[Your objective] Write out the data below in full, please. Keep every character as given.

##### Material for this exercise

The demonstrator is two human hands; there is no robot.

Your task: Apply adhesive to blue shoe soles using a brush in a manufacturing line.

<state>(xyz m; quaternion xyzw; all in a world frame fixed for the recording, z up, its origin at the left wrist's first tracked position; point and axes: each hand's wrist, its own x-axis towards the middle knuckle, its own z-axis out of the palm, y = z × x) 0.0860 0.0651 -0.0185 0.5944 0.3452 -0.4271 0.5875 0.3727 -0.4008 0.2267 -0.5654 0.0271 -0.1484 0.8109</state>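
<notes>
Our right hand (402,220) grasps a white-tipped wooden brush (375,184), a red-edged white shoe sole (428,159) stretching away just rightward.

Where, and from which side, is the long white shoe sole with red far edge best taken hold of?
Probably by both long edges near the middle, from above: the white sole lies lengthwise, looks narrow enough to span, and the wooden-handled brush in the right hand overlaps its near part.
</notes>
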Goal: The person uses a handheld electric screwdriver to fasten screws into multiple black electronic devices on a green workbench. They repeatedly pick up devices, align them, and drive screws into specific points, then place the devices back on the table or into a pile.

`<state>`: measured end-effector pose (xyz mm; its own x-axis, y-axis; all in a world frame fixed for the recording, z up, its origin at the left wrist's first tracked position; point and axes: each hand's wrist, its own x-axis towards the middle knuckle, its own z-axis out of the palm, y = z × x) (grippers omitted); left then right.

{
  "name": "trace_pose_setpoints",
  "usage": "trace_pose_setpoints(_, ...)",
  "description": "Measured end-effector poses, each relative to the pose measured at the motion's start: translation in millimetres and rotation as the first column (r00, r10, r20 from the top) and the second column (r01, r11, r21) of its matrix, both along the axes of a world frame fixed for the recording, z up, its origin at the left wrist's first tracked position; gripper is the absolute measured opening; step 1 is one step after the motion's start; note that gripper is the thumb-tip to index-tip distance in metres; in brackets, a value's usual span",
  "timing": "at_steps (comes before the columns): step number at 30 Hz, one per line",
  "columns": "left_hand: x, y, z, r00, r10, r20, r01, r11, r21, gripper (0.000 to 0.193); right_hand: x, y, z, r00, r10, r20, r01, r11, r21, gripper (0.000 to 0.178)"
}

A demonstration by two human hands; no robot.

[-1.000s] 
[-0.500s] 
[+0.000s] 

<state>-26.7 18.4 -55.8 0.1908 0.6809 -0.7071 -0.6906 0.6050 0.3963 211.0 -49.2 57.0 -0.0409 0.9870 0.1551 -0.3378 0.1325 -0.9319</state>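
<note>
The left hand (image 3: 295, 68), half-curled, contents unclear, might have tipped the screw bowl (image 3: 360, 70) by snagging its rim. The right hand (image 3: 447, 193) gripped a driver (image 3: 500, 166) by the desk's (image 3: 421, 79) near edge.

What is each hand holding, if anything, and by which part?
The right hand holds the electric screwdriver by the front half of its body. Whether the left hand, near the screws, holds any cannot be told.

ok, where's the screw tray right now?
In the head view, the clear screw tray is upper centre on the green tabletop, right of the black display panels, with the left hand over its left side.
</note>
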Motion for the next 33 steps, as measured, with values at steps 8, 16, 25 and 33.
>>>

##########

[Task answer]
The demonstrator is two human hands; there is no robot.

Your task: Apply adhesive to blue shoe soles using a brush in a manufacturing line.

<state>(xyz m; quaternion xyzw; all in a world frame fixed for the recording, z up, its origin at the left wrist's first tracked position; point and axes: each hand's wrist, its own x-axis towards the middle knuckle, its own z-axis out of the palm, y = z × x) 0.0860 0.0651 -0.0185 0.5944 0.3452 -0.4271 0.5875 0.3727 -0.4008 0.2267 -0.5654 0.0271 -0.1484 0.8109</state>
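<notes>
Our right hand (402,220) grasps a white-tipped wooden brush (375,184), a red-edged white shoe sole (428,159) stretching away just rightward.

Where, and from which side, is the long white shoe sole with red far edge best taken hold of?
Probably by both long edges near the middle, from above: the white sole lies lengthwise, looks narrow enough to span, and the wooden-handled brush in the right hand overlaps its near part.
</notes>
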Goal: The person uses a handheld electric screwdriver to fasten screws into multiple black electronic devices on a green workbench. They repeatedly pick up devices, align them, and drive screws into specific points, then place the devices back on the table or into a pile.

`<state>`: measured end-effector pose (xyz mm; its own x-axis, y-axis; all in a world frame fixed for the recording, z up, its origin at the left wrist's first tracked position; point and axes: each hand's wrist, its own x-axis towards the middle knuckle, its own z-axis out of the palm, y = z × x) (grippers omitted); left then right.

{
  "name": "trace_pose_setpoints",
  "usage": "trace_pose_setpoints(_, ...)",
  "description": "Measured end-effector poses, each relative to the pose measured at the motion's start: translation in millimetres and rotation as the first column (r00, r10, r20 from the top) and the second column (r01, r11, r21) of its matrix, both along the axes of a world frame fixed for the recording, z up, its origin at the left wrist's first tracked position; gripper is the absolute measured opening; step 1 is one step after the motion's start; note that gripper is the thumb-tip to index-tip distance in metres; in brackets, a value's usual span",
  "timing": "at_steps (comes before the columns): step number at 30 Hz, one per line",
  "columns": "left_hand: x, y, z, r00, r10, r20, r01, r11, r21, gripper (0.000 to 0.193); right_hand: x, y, z, r00, r10, r20, r01, r11, r21, gripper (0.000 to 0.178)"
}

A demonstration by two human hands; no robot.

[-1.000s] 
[-0.500s] 
[+0.000s] 

<state>-26.7 18.4 -55.8 0.1908 0.6809 -0.7071 -0.6906 0.6050 0.3963 211.0 -49.2 57.0 -0.0409 0.9870 0.1551 -0.3378 0.1325 -0.9319</state>
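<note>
The left hand (image 3: 295, 68), half-curled, contents unclear, might have tipped the screw bowl (image 3: 360, 70) by snagging its rim. The right hand (image 3: 447, 193) gripped a driver (image 3: 500, 166) by the desk's (image 3: 421, 79) near edge.

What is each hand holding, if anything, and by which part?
The right hand holds the electric screwdriver by the front half of its body. Whether the left hand, near the screws, holds any cannot be told.

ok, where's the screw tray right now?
In the head view, the clear screw tray is upper centre on the green tabletop, right of the black display panels, with the left hand over its left side.
</note>
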Motion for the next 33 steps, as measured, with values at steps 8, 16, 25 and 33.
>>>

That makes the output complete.